Pap-test vs Hpv-test
“Il pap-test è stato eccezionale perché ha contribuito in maniera fondamentale ad abbattere la mortalità in questo tipo di cancro. Tuttavia – prosegue Mariani – è come se io continuassi ad andare in giro in Topolino ora che ci sono le automobili che conosciamo. Posso farlo, ma se ci sono strumenti migliori il medico ha il dovere di aggiornarsi in merito”. Il test hpv consiste nel prelievo di una piccola quantità di cellule dal collo dell’utero che vengono successivamente analizzate per verificare la presenza di DNA del Papilloma virus.
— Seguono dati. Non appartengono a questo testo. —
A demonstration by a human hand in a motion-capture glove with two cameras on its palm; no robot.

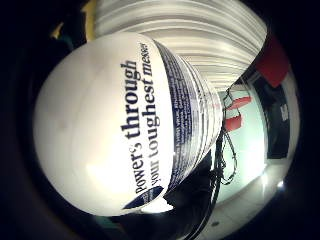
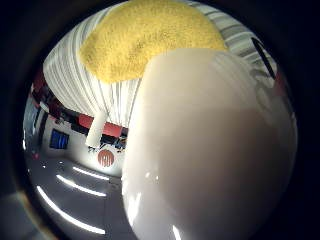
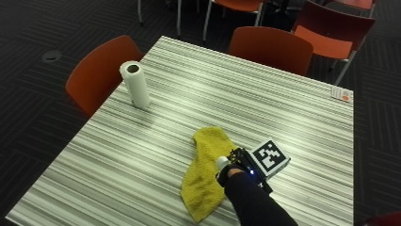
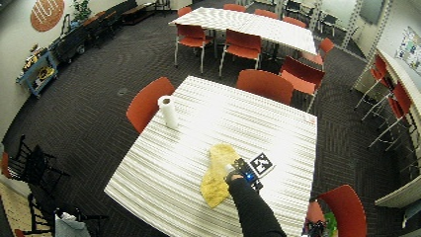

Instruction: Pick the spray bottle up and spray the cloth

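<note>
Striped counter [image 3: 206, 99] filled scene; orange chairs [image 3: 100, 70] stood at far and left edges. Yellow cloth [image 3: 204, 176] lay crumpled on near part of counter. Paper towel roll [image 3: 135, 84] stood upright near far left corner, well apart from cloth. Gloved right hand [image 3: 236, 165] hung over cloth's right edge, grip wrapped round white spray bottle [image 1: 120, 125], close against palm

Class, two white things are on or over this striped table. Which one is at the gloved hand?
The spray bottle, at the right hand beside the yellow cloth. The paper towel roll stands apart near the table's far edge.
</note>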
Le sue modalità di esecuzione sono analoghe dunque a quelle del pap-test, con la differenza che l’hpv-test è un test oggettivo, poiché una volta prelevate le cellule dalle pareti uterine è una macchina a compiere l’analisi, in modo da individuare i frammenti del genoma ad alto rischio, risultando circa il 30% più sensibile rispetto al pap-test che invece lascia l’analisi alla soggettività del medico. “La strategia migliore – prosegue Mariani – è la concatenazione di questi due esami l’uno dopo l’altro, come primo e secondo passo di un programma di prevenzione più accurato. In una prima fase la donna si sottopone all’ hpv-test per capire se è positiva o negativa alla presenza del Papilloma virus; se la donna risulta positiva, si passa poi a una seconda fase in cui entra in gioco il pap-test che ci dice con precisione quali tra le lesioni risultate positive presenta anomalie cellulari. Solo a questo punto la donna si dovrà sottoporre a una colposcopia, un ingrandimento della cervice uterina da 2 a 60 volte, che consente al medico di rilevare alterazioni o neoplasie che potrebbero sfuggire a una visione a occhio nudo.”
Perché sì e perché no
Sebbene il test virale sia stato definito inconfutabile su alcuni studi apparsi lo scorso novembre su The Lancet Oncology, in quanto migliora del 60% rispetto al pap-test la prevenzione per il cancro al collo dell’utero, il passaggio a un sistema combinato di queste due tecniche preventive non è affatto semplice. “La ragione è che le donne sono ancora molto legate al pap-test, inoltre virare verso il test hpv richiede un aggiornamento continuo dei medici che non sempre avviene” spiega Mariani. In ogni caso il vantaggio del test non è solo una migliore individuazione delle lesioni tumorali, ma anche un maggior valore della negatività, che significa più sicurezza nel determinare gli esiti negativi degli screening. “Il test hpv infatti è predittivo a 5 anni, contro i 3 del pap-test – conclude Mariani – differenza che porta con sé un vantaggio anche economico. Il singolo test HPV costa di più del pap-test, ma l’intera strategia è più economica, dal momento che le donne ci si devono sottoporre con minor frequenza.”